Service Request Fulfillment
Support Team Discussing the Service Request Fulfillment Process

Key Takeaways

  • Fulfillment is the execution stage, not the whole process: Service Request Management covers submission through closure. Fulfillment is specifically the execution step in between, and it's where most of the real delay and risk in a service request actually live.
  • Most requests fit one of three fulfillment models: Manual, automated, and hybrid fulfillment call for different oversight. Treating every request the same way either overloads staff with work a system could handle or automates something that genuinely needed a human check first.
  • Verification before closure catches what completion alone misses: A technician marking a request "complete" and a requester confirming it actually works are not the same event, and closing on the first without the second is one of the most common sources of reopened tickets.
  • Escalation only works if ownership is explicit: A stalled request needs a defined tier, an automatic alert, and a way to hand off context, or it just bounces between teams until someone happens to notice.

What Is Service Request Fulfillment?

Service request fulfillment is the stage of the service request process where the requested item, access, or action actually gets delivered. It sits between approval and closure. Once a request clears approval, fulfillment is the actual work of making it happen, from granting a system access request to shipping a piece of hardware.

Service Request Management is the umbrella term for the entire path a request takes, from submission through closure. For the full breakdown, including request types and the service catalog that drives the whole process, see our article on Service Request Management.

This article picks up specifically at fulfillment. You'll see what happens once a request is cleared to move, who does the work, and how a team confirms the work was actually done before the ticket closes.

From ITIL's "Request Fulfilment" Process to the "Service Request Management" Practice

ITIL, short for Information Technology Infrastructure Library, treated request fulfillment as its own process in its third version, broken into five defined sub-processes covering everything from logging a request to monitoring and closing it. The newer ITIL 4 folded that process into a broader practice called Service Request Management, which covers the people, skills, and culture behind handling requests, not just the mechanical steps.

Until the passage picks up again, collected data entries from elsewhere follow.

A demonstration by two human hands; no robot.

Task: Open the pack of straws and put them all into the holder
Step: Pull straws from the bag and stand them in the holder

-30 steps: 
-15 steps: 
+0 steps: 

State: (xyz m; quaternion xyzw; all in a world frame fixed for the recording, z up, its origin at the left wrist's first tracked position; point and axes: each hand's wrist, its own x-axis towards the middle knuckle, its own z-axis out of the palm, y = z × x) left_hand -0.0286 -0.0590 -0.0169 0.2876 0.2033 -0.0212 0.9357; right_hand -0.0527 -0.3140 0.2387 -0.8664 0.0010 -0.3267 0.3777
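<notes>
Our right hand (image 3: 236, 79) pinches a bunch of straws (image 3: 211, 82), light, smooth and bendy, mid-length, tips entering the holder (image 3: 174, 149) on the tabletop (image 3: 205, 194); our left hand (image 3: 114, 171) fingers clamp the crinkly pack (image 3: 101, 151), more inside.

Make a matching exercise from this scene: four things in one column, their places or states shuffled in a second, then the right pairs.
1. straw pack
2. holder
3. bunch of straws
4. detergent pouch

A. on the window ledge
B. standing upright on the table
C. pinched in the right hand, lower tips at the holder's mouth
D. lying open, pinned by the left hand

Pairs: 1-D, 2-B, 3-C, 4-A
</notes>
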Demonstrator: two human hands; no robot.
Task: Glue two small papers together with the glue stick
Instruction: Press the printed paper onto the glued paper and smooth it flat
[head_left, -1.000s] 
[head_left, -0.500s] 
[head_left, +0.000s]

That's why this article treats "fulfillment" as the execution stage specifically, distinct from the practice name Service Request Management uses for the request lifecycle as a whole.

The Service Request Fulfillment Process: 5 Stages From Initiation to Closure

Request fulfillment runs through five stages, each with a different owner and a different way to go wrong:

  • Stage 1: Initiation

    A user submits a request through a self-service portal, a service catalog item, or occasionally email, though catalog-driven submission produces cleaner data for everything that follows. For more on how the catalog shapes this step, see our article on the IT Service Catalog.

  • Stage 2: Approval

    Standard, low-risk requests are often pre-approved at the policy level and skip this step entirely. Higher-cost or higher-risk requests route to a manager or budget owner, sometimes through more than one approval layer, before fulfillment can begin.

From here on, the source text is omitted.